現在、BMDはBMCC 6Kでの連続位相差AFの動作に関するフィードバックを集めたいと考えている。次の段階としては、BMCC 6Kと同じセンサーを使用しているオリジナルのPYXIS 6Kに、コンティニュアスAFを導入することが考えられる。
しかし、PYXIS 12Kは全く異なるセンサー技術(RGBW対ベイヤー)を使用しているため、12Kモデルに高性能な位相差AFを導入するには、ある程度のエンジニアリング作業が必要となる。つまり、時間がかかる可能性がある。

消費電力、メディア
まず、PYXIS 12Kの消費電力は、カメラが常に12Kスキャンモードで読み取るため、解像度を下げて撮影しても減少しない。クレイグ氏によると、カメラの消費電力は、現在の設定やアクセサリーなどに応じて60~80Wになるという。

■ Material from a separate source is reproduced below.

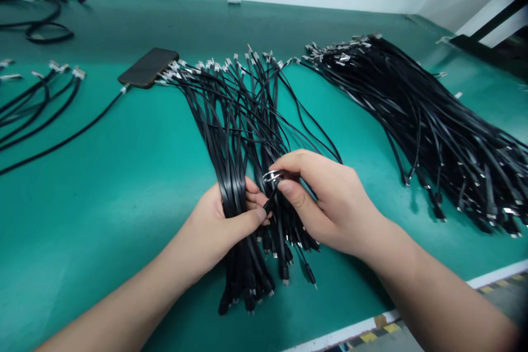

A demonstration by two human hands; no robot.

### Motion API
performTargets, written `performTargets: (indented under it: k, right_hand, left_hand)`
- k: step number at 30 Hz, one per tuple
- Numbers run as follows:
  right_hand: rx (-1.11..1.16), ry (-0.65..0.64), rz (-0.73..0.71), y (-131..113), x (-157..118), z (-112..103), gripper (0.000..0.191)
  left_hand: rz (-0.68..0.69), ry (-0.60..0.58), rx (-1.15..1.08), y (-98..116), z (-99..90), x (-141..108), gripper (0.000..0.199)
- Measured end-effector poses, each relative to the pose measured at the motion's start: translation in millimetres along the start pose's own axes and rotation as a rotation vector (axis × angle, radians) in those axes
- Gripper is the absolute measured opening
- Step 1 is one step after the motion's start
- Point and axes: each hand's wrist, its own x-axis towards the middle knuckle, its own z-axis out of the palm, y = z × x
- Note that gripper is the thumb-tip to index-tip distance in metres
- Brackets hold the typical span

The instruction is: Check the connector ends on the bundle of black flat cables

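Note:
My left hand is closed around a bundle of flat black cables. Between its thumb and fingers it also pinches the black plug of a single cable. My right hand is closed in a pinch at the upper end of that plug. A small shiny, silvery or clear piece shows at its fingertips; its kind is too blurred to make out. More loose black cables lie behind and under the hands, with pale metal connectors at the far end and black plugs at the near end.
A large pile of black cables lies to the right. A dark phone rests at the back left, with a cable at its corner. Other cables lie at far left. The green table has a white front edge.

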Motion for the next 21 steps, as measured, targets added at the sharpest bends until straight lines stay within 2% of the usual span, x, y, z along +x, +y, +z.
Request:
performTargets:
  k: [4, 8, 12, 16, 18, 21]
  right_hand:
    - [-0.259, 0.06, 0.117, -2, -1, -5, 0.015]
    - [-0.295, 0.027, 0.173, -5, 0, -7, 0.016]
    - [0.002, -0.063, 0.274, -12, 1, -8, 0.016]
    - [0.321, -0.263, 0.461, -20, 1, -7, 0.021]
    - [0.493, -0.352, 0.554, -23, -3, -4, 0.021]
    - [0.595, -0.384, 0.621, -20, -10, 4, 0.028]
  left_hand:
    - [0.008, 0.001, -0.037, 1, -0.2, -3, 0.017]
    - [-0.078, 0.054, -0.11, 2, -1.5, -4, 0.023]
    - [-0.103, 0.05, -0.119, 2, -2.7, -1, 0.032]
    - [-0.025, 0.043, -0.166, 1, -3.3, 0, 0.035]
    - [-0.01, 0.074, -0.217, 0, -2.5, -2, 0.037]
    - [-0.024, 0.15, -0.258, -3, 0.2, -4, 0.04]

モニターとEVFは、USB-Cポートを通じてほぼ同量の電力を消費する。USB-C接続はPIXYS 6Kと同じなので、Blackmagic EVFまたはPYXISモニターのどちらかを接続できる。1つのUSB-Cポートに複数のスクリーンを接続する方法はない。
メディアに関しては、CFexpressスロットが2つと、外部SSDに記録した映像を保存できるもう1つのUSB-Cポートがある。ただし、圧縮率が最も低い12K記録モードのビットレートはかなり高いため、使用するメディアが高速でなく内部キャッシュがいっぱいになると、フレーム落ちが発生する可能性がある。ありがたいことに、このカメラはフレーム落ちを検出すると記録を停止するオプションが用意されている。
オーディオ、ジャイロスコープ
6Kモデルと同様、PYXIS 12Kもオーディオ入力はシングルチャネルに限定されている。私見では、これは(タイムコードを使用しない場合)外部録音の高品質オーディオにビデオ映像を同期させるための予備のオーディオチャネルという位置づけとなっている。それ以外では、PYXISカメラはBNCタイムコード入力ポートも備えている。
PYXIS 12Kには、ポストプロダクションでのスタビライズ用にデータを記録するジャイロスコープが内蔵されている。これは記録された映像に直接メタデータとして埋め込まれる。
価格と発売時期
Blackmagic PYXIS 12Kは2025年7月に発送予定で、現在予約受付中。価格は832,800円となっている。